Congrats! They are gorgeous!


----------



## Muddy Creek Farm (Oct 5, 2007)

It must have been a "super bug" haha. HEY mine are DWARFS!!!! You have BIG goats. Nubians are twice as big as nigis!! HA


----------



## redneck_acres (Oct 18, 2007)

Wow, those are some really nice looking Nigerians!!!!! I sadly am going to have to get out of the mini goat business before long. If anyone is interested or knows anyone that may be interested in mini Oberhaslis I will have some for sale. I may make some pretty good package deals to good homes.


----------



## eliya (Nov 20, 2007)

Oh Briana! I'm sorry! Why do you have to get out!?


----------



## goathappy (Oct 5, 2007)

LOL We've had goats 3 years and already have a permanent number of 40 does(20 in each herd) with 15 in each herd bred and our herd average of 2.5 kids per doe, that'll be around 70 kids next year :shock: I also have a buck and hopefully will have an ober doe reserved too  We have 2 bucks for each herd, soon to be 3 

Right now, I personally own 2 LaManchas(Raven is mine  hehehehe) , 2 recorded grades, 1 Ober, and 2 heinz 57s


----------



## Hailee's Herd (Oct 5, 2007)

They are adorable goats!


----------



## Muddy Creek Farm (Oct 5, 2007)

YAY there is someone as AWESOME as me (Sarah)!! She owns MORE goats than me! HA


----------



## redneck_acres (Oct 18, 2007)

eliya said:


> Oh Briana! I'm sorry! Why do you have to get out!?

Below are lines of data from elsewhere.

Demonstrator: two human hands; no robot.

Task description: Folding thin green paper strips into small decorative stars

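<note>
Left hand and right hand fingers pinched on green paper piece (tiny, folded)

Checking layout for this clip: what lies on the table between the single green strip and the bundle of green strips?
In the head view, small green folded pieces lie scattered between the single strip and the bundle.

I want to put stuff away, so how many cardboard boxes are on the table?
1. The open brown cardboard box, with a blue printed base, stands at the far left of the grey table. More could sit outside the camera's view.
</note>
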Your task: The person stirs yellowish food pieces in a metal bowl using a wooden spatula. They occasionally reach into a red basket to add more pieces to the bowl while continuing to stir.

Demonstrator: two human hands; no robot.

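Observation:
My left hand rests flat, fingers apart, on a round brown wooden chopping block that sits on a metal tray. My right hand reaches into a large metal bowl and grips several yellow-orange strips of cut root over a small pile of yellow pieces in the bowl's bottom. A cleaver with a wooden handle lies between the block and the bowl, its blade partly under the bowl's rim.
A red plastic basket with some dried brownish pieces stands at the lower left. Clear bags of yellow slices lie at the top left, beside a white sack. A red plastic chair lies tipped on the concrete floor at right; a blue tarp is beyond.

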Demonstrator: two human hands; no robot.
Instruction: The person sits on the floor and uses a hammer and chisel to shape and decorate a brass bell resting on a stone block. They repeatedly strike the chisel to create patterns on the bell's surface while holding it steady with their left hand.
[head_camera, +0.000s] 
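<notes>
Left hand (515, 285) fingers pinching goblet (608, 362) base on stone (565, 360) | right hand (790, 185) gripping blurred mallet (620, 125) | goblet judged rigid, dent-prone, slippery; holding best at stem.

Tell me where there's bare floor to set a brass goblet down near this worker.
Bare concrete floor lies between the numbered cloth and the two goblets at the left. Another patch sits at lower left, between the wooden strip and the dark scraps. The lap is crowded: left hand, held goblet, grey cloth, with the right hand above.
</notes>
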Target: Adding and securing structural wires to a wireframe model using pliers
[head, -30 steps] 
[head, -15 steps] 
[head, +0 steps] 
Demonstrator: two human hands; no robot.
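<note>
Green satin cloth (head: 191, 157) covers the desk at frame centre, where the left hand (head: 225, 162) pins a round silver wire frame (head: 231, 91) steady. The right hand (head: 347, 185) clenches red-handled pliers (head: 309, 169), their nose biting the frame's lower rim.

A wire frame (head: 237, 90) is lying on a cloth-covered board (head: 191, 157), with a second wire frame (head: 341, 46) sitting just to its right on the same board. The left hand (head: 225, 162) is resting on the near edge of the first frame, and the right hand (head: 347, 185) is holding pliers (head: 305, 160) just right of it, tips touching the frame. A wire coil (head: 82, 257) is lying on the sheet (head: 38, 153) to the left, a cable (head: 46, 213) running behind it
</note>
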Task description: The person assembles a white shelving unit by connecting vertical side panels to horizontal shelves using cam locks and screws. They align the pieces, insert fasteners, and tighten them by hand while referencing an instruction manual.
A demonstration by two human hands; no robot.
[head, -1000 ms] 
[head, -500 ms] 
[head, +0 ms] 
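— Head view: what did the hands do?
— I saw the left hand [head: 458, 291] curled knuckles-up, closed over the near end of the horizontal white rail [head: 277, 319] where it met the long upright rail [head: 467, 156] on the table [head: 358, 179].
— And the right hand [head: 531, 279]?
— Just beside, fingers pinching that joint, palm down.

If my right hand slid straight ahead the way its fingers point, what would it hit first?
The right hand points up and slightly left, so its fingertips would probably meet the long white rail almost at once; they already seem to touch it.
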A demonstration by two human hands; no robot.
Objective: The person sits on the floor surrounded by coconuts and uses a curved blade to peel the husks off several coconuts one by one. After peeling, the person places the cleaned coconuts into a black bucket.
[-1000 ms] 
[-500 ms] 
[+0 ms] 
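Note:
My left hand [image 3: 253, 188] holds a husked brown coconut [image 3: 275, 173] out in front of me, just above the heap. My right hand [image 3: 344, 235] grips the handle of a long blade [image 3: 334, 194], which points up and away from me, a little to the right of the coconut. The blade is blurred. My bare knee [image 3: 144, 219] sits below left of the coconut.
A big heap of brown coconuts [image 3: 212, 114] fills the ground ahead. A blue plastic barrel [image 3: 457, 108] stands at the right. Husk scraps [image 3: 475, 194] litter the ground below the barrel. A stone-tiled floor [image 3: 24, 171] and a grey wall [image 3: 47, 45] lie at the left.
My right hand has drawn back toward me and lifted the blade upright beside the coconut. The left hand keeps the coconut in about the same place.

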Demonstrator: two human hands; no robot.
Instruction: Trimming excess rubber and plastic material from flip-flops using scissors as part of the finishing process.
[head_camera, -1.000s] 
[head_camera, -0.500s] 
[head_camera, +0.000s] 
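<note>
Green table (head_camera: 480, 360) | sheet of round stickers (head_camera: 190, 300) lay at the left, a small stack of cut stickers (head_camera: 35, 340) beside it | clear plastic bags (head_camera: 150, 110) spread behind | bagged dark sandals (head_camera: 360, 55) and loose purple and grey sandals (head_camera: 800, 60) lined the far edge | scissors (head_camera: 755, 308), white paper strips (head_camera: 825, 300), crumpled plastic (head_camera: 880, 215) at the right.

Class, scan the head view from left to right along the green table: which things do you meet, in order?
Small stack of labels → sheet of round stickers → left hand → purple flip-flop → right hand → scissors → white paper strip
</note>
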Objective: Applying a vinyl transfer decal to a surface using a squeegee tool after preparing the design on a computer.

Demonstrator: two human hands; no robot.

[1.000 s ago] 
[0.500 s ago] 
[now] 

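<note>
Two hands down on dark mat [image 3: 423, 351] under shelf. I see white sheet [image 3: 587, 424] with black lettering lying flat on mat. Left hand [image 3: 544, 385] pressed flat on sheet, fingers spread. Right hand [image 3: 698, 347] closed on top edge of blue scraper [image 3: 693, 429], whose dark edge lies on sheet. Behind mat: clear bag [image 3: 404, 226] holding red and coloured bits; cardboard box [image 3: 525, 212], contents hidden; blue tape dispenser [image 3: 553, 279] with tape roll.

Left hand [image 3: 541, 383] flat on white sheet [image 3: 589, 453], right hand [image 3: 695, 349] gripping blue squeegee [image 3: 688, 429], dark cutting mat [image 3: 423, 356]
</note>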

Well, it seems as if it is slow going on selling kids. This year I do have a few reserved-but I need to cut down on the number of goats I own as hay and grain prices are crazy and right now my job is pretty much part time. With the LaManchas I can at least ship some to a dairy if I have to.


----------



## LiddleGoteGurl (Nov 29, 2007)

Oh haha!! Chelsey! We have over 50 goats right now.. it's just me that has a few goats (CURRENTLY!!! Heehee that always changes). My parents own a TON. LOL they are extremely addicting aren't they?


----------



## Muddy Creek Farm (Oct 5, 2007)

Oh you little!!!! Over 50 goats! 

Yes they are SOOOOOOOOOO addicting!


----------



## LiddleGoteGurl (Nov 29, 2007)

Hee hee!! I know it's BAD. Most of them are Kikos, but still... haha.. it's funny. I am a city girl originally.. who would have told me I would move out to the country and have goats, and be completely hopelessley obsessed? I would have called them crazy .


----------



## Muddy Creek Farm (Oct 5, 2007)

Me too, I would have said GOATS pah YEA RIGHT!! And here I am ADDICTED! lol


----------



## LiddleGoteGurl (Nov 29, 2007)

:ROFL: Haha! Goats are so wonderful . My family (extended) probably thinks I am nuts. My aunt said something like "I know you love them but... I don't know... I just don't get it" hahhahahaha! Kind of hard to respond to that. She also is scared of them I think. It was really hard to get her to pet them. :ROFL: :laugh:


----------



## goatnutty (Oct 9, 2007)

My aunt is the same way.She grew up in the city and for a whileyou couldn't even drag her to my grandparents because of the cattle across the street.


----------



## Muddy Creek Farm (Oct 5, 2007)

It's a shame, if only they knew how WONDERFUL they really are!


----------



## goathappy (Oct 5, 2007)

Yeah no kidding!! I've been a farm girl all my life but only until a couple of years ago did we decide to get goats. Everybody is like, 'Why have goats?' and I say, "Because they are addictive"


----------



## goathappy (Oct 5, 2007)

Hey, pics of Kadabra work today, she's purdy!!!!


----------



## Crissa (Oct 7, 2007)

LiddleGoteGurl said:


> Hee hee!! I know it's BAD. Most of them are Kikos, but still... haha.. it's funny. I am a city girl originally.. who would have told me I would move out to the country and have goats, and be completely hopelessley obsessed? I would have called them crazy .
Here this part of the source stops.